The other two options for Democrats aren’t that easy either. Iowa Sen. Joni Ernst announced her retirement, but Trump won the state by 13.3 points. Former senator Sherrod Brown, who lost in 2024, is running against Sen. John Husted, whom the governor appointed to finish JD Vance’s term. But Trump turned the state from purple to deep red in the past decade and won it by 11.2 points.
Trump defied the rules of political physics as long as he’s been on the political scene.
Democrats have long wanted Trump to have his comeuppance the way other presidents have had in their midterm elections. But almost every time there has been a vote that served as a referendum on Trump, the blue wave came with a caveat.

In 2018, when Democrats won the House of Representatives, they won 40 seats, far less than the walloping 63 seats Republicans won in 2010 in the Tea Party wave against Obama. On top of that, while Democrats flipped Senate seats in Arizona–beginning its turn to becoming a purple state–and Nevada, they lost seats in Florida, Indiana, Missouri and North Dakota.

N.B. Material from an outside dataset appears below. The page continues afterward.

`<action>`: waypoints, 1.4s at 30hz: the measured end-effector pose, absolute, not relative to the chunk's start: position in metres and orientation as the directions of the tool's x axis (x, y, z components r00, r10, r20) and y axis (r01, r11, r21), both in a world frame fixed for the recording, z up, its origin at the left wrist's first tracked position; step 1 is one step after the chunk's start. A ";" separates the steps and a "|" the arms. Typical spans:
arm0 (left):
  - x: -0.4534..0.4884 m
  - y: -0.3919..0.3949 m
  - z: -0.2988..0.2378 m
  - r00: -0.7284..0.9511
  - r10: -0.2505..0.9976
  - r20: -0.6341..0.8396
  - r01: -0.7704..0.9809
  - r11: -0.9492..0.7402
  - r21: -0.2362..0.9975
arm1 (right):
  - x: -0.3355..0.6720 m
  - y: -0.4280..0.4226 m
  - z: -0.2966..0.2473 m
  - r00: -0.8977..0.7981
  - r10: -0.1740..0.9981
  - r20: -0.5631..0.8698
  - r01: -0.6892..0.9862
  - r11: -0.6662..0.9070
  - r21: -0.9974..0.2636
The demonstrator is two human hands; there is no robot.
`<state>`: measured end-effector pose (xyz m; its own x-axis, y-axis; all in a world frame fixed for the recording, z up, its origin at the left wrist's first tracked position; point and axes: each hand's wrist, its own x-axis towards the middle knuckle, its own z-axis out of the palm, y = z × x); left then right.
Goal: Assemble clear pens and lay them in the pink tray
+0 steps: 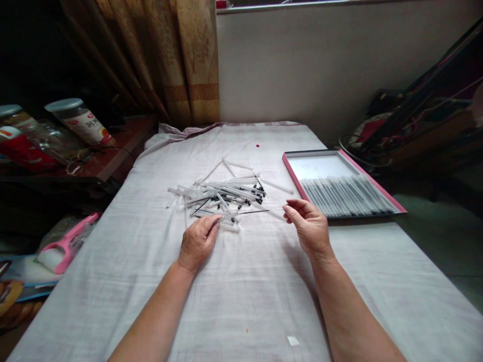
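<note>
A loose heap of clear pen tubes and black-tipped refills lies in the middle of the white cloth. My left hand rests at the heap's near edge, fingers curled and pinched on a clear pen tube. My right hand is raised just right of the heap, thumb and fingers pinched on a thin black refill that points left toward the tube. A pink-rimmed shallow box at the right holds a neat row of assembled pens.
Jars stand on a dark wooden shelf at the left. A pink-handled roller lies lower left beside the table. Cluttered items and cables sit at the right by the wall. A curtain hangs behind.
</note>
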<state>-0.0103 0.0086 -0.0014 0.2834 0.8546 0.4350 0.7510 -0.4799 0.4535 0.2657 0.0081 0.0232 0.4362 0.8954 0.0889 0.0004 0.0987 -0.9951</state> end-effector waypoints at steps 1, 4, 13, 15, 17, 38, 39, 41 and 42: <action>-0.010 0.009 -0.001 0.284 0.855 0.435 0.753 -0.480 0.451 | 0.266 0.008 0.023 0.433 0.897 0.087 -0.002 0.098 -0.995; -0.011 0.009 0.000 0.294 0.848 0.442 0.758 -0.488 0.432 | 0.269 0.009 0.023 0.439 0.895 0.086 -0.004 0.097 -0.995; -0.011 0.008 0.000 0.324 0.826 0.461 0.765 -0.515 0.385 | 0.272 0.009 0.023 0.447 0.891 0.081 -0.007 0.094 -0.996; -0.010 0.008 0.002 0.356 0.814 0.460 0.769 -0.534 0.351 | 0.269 0.008 0.023 0.420 0.905 0.074 0.002 0.081 -0.997; -0.009 0.006 0.003 0.395 0.793 0.463 0.772 -0.560 0.301 | 0.263 0.007 0.022 0.382 0.921 0.071 0.012 0.072 -0.997; -0.002 0.008 -0.005 0.005 0.939 0.344 0.511 -0.299 0.806 | 0.202 0.034 0.008 -0.047 0.953 0.300 0.630 0.261 -0.731; -0.003 0.009 -0.006 -0.007 0.938 0.347 0.509 -0.296 0.809 | 0.201 0.038 0.007 -0.066 0.959 0.275 0.705 0.240 -0.667; -0.004 0.010 -0.007 -0.013 0.931 0.365 0.510 -0.308 0.803 | 0.198 0.045 0.008 -0.097 0.975 0.199 0.824 0.190 -0.534; -0.004 0.010 -0.008 -0.007 0.925 0.381 0.514 -0.324 0.795 | 0.195 0.048 0.009 -0.113 0.981 0.155 0.868 0.174 -0.466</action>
<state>-0.0037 0.0103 -0.0075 -0.0066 0.9246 0.3808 0.5138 -0.3236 0.7946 0.1951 0.0479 0.0089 -0.1130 0.9814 0.1552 0.8676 0.1736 -0.4659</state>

The same thing happened in 2020.
That year, as Trump bungled the response to Covid-19, they hoped to grow their majority in the House and flip Senate seats in North Carolina, Iowa, Maine and even Kansas. Instead, they lost 13 seats and Trump actually grew his support among Hispanic and Asian-American voters. Democrats would only win Senate seats in Arizona and Colorado on Election Night and their future hinged on winning two runoff races in Georgia two months later when Jon Ossoff and Raphael Warnock would win their races.
Then, of course, there is 2024, when Democrats hoped to expel Trump. Instead, due to disapproval over rising costs and the Biden administration losing control of migration across the US-Mexico border, Trump won all swing states and, in fact, blue cities saw a bigger swing to Trump and he further consolidated his support among Hispanic voters.
This time may be different. There will be no impending Trump return and he can no longer be on the ballot. Whereas Joe Biden’s administration said inflation was temporary and the pain would eventually go away, the Trump administration denies Americans are even feeling the pinch from tariffs he imposed.
And midterms rarely require the minority party to craft a message other than to not be the party in power.
That being said, Democrats likely remember these painful near-victories and know they will need to fortify their offensive strategy.